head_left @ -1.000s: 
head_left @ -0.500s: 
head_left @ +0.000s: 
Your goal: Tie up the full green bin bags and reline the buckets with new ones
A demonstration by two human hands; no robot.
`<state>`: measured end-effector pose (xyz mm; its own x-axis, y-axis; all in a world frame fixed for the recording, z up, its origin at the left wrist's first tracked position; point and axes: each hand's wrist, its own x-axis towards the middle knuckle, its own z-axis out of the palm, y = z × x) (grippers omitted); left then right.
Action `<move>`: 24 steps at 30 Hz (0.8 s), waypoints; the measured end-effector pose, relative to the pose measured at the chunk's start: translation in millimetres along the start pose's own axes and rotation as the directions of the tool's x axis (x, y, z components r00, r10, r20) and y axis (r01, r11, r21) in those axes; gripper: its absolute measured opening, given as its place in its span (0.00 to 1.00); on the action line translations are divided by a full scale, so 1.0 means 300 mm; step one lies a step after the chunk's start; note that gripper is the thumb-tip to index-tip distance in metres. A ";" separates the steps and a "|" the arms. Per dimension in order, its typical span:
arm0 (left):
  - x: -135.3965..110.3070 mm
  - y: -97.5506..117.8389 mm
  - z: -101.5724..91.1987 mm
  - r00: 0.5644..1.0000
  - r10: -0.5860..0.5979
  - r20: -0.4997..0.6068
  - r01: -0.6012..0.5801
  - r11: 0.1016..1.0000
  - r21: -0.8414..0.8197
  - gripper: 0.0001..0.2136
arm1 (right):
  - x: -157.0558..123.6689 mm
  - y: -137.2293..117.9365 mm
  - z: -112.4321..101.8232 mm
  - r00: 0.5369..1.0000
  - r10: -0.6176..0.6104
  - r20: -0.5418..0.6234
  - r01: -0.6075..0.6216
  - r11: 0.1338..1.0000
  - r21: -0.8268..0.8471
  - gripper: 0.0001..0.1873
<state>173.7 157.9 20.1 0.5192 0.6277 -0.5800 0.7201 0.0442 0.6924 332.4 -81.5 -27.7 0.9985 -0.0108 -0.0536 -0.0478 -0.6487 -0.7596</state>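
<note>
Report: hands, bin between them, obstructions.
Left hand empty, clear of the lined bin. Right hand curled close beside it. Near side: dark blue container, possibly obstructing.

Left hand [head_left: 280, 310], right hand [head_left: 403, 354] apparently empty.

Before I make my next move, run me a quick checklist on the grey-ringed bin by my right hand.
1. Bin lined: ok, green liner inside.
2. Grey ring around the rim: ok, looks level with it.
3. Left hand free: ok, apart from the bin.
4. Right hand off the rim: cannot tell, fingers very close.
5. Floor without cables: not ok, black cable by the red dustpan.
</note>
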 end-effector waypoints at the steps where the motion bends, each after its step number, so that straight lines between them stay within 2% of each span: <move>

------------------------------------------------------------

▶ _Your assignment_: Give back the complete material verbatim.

▶ _Answer_:
head_left @ -1.000s: 
head_left @ -0.500s: 
head_left @ +0.000s: 
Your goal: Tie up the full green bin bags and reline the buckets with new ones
A demonstration by two human hands; no robot.
`<state>`: measured end-effector pose (xyz mm; its own x-axis, y-axis; all in a world frame fixed for the recording, z up, its origin at the left wrist's first tracked position; point and axes: each hand's wrist, its own x-axis towards the middle knuckle, its own z-axis out of the palm, y = z × x) (grippers omitted); left then right.
Action `<move>`: 24 steps at 30 Hz (0.8 s), waypoints; the measured end-effector pose, relative to the pose measured at the chunk's start: translation in millimetres along the start pose's own axes and rotation as the directions of the tool's x axis (x, y, z components r00, r10, r20) and y axis (r01, r11, r21) in those axes; gripper: its absolute measured opening, given as its place in its span (0.00 to 1.00); on the action line translations are divided by a full scale, so 1.0 means 300 mm; step one lies a step after the chunk's start; note that gripper is the thumb-tip to index-tip distance in metres. A ";" separates the steps and a "|" the arms. Per dimension in order, its typical span:
arm0 (left):
  - x: -135.3965..110.3070 mm
  - y: -97.5506..117.8389 mm
  - z: -101.5724..91.1987 mm
  - r00: 0.5644..1.0000
  - r10: -0.5860..0.5979
  - r20: -0.4997..0.6068
  - r01: -0.6012..0.5801
  - r11: 0.1016..1.0000
  - r21: -0.8414..0.8197
  - gripper: 0.0001..0.2136
arm1 (right):
  - x: -157.0558..123.6689 mm
  - y: -137.2293..117.9365 mm
  - z: -112.4321..101.8232 mm
  - r00: 0.5369..1.0000
  - r10: -0.6176..0.6104
  - r20: -0.5418..0.6234
  - r01: -0.6075..0.6216
  - r11: 0.1338..1.0000
  - r21: -0.8268..0.8471
  - gripper: 0.0001..0.1873
<state>173.7 157.9 20.1 0.5192 0.6277 -0.5800 0.7201 0.0442 0.6924 332.4 -81.5 -27.7 0.9985 -0.0108 -0.0536 -0.0478 -0.6487 -0.7596</state>
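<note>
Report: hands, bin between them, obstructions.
Left hand empty, clear of the lined bin. Right hand curled close beside it. Near side: dark blue container, possibly obstructing.

Left hand [head_left: 280, 310], right hand [head_left: 403, 354] apparently empty.

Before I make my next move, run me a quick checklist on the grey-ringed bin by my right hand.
1. Bin lined: ok, green liner inside.
2. Grey ring around the rim: ok, looks level with it.
3. Left hand free: ok, apart from the bin.
4. Right hand off the rim: cannot tell, fingers very close.
5. Floor without cables: not ok, black cable by the red dustpan.
</note>
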 end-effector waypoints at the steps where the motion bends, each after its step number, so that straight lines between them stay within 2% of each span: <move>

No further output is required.